Ravel's Daphnis et Chloe or (my arbitrary choice) Vaughan Williams' Sinfonia antartica. 

Best regards, Dr


----------



## Manxfeeder

DrKilroy said:


> Ravel's Daphnis et Chloe or (my arbitrary choice) Vaughan Williams' Sinfonia antartica.
> 
> Best regards, Dr


Though I don't feel comfortable answering the question directly, I'd say something by Ravel would have to finish, at the very least, in the top five of this list.


----------



## Winterreisender

Well there's certainly no shortage of pieces to choose from... My perpetual favourite is probably Berlioz's _Symphonie Fantastique_.


----------



## SuperTonic

Possibly Ravel's orchestration of Pictures at an Exhibition.

I want to suggest one of Stravinsky's ballets as well, but I can't decide on which one.


----------



## Mahlerian

There are different types of orchestration, and generally it's hard to compare across styles. For his time, Mozart's orchestration makes a good deal of use of the wind section, and is generally excellent, but it would be seen as monochrome given later practices.

Ravel's Daphnis et Chloe is an excellent example of orchestral technique applied for maximum gorgeous, lush sonic effect, and fully worthy of mention here.

Strauss's orchestration, likewise, aims for a very rich sound, thicker than Ravel, but no less colorful. The richness of Death and Transfiguration or Ein Heldenleben stems from his sure technique.

Mahler's orchestration, on the other hand, aims for variety of small-scale effects much more than overwhelming large-scale ones. His later songs are the pinnacle of the transparency he had always aimed at. The Kindertotenlieder, Ruckert Lieder, and Das Lied von der Erde are excellent examples of subtle instrumentation.

Stravinsky drew upon the lush orchestration of Rimsky-Korsakov and Ravel early on in his career, but from the later 1910s on, he went for a hard-edged sound to fit the rhythmic and harmonic brittleness of his music. The Firebird is an exemplary work in the former style, and Agon is the extreme of the latter.

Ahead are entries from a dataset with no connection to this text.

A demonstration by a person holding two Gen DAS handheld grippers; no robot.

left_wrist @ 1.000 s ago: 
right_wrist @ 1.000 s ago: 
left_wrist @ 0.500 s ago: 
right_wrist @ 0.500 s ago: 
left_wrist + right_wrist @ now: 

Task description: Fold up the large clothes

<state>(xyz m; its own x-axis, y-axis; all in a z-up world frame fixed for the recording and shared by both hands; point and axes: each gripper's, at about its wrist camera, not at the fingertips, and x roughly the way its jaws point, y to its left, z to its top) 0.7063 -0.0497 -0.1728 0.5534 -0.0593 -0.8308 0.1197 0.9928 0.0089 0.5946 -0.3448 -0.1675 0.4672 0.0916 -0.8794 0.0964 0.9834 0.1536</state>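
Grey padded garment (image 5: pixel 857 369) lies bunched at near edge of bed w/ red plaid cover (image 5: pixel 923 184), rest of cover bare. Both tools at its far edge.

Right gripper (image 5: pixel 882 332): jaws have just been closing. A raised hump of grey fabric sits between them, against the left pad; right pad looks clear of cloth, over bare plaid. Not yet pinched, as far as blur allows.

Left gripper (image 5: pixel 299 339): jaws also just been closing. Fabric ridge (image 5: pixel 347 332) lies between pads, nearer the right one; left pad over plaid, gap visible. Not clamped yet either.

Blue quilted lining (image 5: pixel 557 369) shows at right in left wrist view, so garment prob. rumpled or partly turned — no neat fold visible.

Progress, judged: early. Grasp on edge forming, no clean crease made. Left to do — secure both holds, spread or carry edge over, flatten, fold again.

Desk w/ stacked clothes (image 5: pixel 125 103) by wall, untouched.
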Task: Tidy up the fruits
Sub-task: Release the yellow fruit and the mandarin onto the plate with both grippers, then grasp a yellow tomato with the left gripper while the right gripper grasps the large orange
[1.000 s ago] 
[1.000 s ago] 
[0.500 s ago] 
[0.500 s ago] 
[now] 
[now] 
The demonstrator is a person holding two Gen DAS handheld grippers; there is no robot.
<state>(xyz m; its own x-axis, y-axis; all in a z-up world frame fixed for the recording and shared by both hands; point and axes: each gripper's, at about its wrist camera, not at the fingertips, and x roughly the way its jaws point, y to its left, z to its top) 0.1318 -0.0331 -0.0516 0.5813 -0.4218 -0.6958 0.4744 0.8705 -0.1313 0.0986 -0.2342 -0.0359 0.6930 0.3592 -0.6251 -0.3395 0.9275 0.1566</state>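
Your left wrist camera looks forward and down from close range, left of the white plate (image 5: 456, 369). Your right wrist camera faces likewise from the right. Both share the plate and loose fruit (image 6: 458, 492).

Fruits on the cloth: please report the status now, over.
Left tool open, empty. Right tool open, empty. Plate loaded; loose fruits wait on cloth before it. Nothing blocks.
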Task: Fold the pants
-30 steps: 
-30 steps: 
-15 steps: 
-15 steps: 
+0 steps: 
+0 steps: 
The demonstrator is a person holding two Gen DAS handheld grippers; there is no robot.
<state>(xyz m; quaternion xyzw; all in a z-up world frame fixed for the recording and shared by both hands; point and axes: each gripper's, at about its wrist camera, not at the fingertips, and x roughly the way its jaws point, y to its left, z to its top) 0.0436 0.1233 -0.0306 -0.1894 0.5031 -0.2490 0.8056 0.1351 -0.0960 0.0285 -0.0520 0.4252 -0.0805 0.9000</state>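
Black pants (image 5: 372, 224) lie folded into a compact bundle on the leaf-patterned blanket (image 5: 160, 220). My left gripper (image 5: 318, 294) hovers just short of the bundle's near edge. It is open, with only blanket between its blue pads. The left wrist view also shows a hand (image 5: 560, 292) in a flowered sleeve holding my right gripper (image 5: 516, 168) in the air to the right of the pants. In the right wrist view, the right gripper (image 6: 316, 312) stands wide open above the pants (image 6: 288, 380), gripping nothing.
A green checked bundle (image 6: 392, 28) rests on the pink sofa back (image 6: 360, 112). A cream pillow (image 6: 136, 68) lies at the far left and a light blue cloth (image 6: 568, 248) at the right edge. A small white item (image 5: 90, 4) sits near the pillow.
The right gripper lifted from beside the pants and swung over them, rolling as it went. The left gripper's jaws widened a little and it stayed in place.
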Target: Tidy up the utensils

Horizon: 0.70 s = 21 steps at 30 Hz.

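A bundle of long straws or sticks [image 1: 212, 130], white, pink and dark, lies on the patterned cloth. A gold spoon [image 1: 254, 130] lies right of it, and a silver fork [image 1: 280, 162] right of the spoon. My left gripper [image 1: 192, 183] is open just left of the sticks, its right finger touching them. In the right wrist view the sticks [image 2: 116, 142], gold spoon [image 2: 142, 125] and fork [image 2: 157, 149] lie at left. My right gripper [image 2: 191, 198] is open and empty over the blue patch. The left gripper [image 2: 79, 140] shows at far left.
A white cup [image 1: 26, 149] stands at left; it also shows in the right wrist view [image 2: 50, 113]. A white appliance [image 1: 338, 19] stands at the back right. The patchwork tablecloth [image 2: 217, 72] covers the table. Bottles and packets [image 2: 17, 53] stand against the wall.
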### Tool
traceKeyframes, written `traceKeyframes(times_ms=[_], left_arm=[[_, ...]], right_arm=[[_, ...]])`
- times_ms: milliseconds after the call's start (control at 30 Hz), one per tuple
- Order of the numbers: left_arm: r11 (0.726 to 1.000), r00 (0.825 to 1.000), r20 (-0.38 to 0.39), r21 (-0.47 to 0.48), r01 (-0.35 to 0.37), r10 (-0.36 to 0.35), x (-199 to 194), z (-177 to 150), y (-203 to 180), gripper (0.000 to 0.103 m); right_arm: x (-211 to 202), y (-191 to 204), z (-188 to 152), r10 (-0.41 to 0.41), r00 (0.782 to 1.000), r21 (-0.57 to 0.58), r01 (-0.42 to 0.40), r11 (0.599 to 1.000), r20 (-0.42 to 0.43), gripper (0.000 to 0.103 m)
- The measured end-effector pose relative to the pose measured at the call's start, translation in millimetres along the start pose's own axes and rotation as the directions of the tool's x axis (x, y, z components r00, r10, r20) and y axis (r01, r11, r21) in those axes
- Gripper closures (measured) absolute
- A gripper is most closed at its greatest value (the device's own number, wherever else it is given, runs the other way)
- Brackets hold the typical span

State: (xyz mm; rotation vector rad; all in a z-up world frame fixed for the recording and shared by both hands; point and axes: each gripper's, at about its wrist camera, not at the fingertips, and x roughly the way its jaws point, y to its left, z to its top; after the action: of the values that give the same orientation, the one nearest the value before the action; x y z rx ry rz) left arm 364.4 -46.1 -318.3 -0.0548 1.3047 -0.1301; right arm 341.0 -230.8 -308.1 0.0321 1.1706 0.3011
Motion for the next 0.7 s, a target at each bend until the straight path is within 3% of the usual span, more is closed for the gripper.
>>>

Holst's Planets Suite draws upon all of the above, and its popularity derives in no small part from the refinement of the orchestration.


----------



## dgee

Ravel and Strauss are obviously THE stand-outs in orchestration but a couple of personal favs off the top of my head are Respihigi's Foutains of Rome (everyone sounds great in this and it's not overblown crud like Pines) and Szymanowski Symphony 3 (wordless chorus and organ - yuss! And check out the very end)


----------



## tdc

I wasn't aware Strauss was considered such a standout orchestrator, he sounds to my ears as though he learned a lot from Wagner. I consider Wagner a great orchestrator and am somewhat surprised he hasn't been mentioned yet. Ravel gets my vote for best orchestration. I think his orchestration is pretty consistent across his oeuvre, so I have a hard time choosing just one work as the best.


----------



## PetrB

Let's add / start with Rameau, who has the general credit / reputation as being the first to really write with specific orchestral color(s) in mind, thinking in terms of instruments as an integral part of the whole. (Footnote, he incorporated clarinets in his orchestration a few moments after the instrument was "new.")


----------



## Manxfeeder

dgee said:


> Szymanowski Symphony 3 (wordless chorus and organ - yuss!


Szymanowski did get amazing sounds from an orchestra.


----------



## Celloman

Mention should be made of Witold Lutoslawski. His _Concerto for Orchestra_ could very well serve as a treatise for orchestration, as could his 3rd and 4th symphonies, _Mi-Parti_, _Jeux Venitiens_, and many other colorful and variegated works.


----------



## kon

All orchetral works are GREAT.
What if I should choose only one, it is R.Strauss-Ein Heldenleben.


----------



## Eschbeg

Mahler's First Symphony, quite nearly on the strength of the first movement alone. An evening with the score taught me more about orchestration than an entire semester of orchestration class.


----------



## Silkenblack

Stravinsky´s Firebird has sonic dimension like a Chagall painting.


----------



## Garlic

Schoenberg's Gurre-Lieder
Scriabin's Prometheus
Pretty much any orchestral work by Ligeti or Takemitsu could qualify


----------



## Eschbeg

Eschbeg said:


> Mahler's First Symphony, quite nearly on the strength of the first movement alone. An evening with the score taught me more about orchestration than an entire semester of orchestration class.


Honorable mention:

Ravel, _Mother Goose Suite_ (the approaches to tone color from movement to movement are so diverse that one may easily believe they were written by different composers)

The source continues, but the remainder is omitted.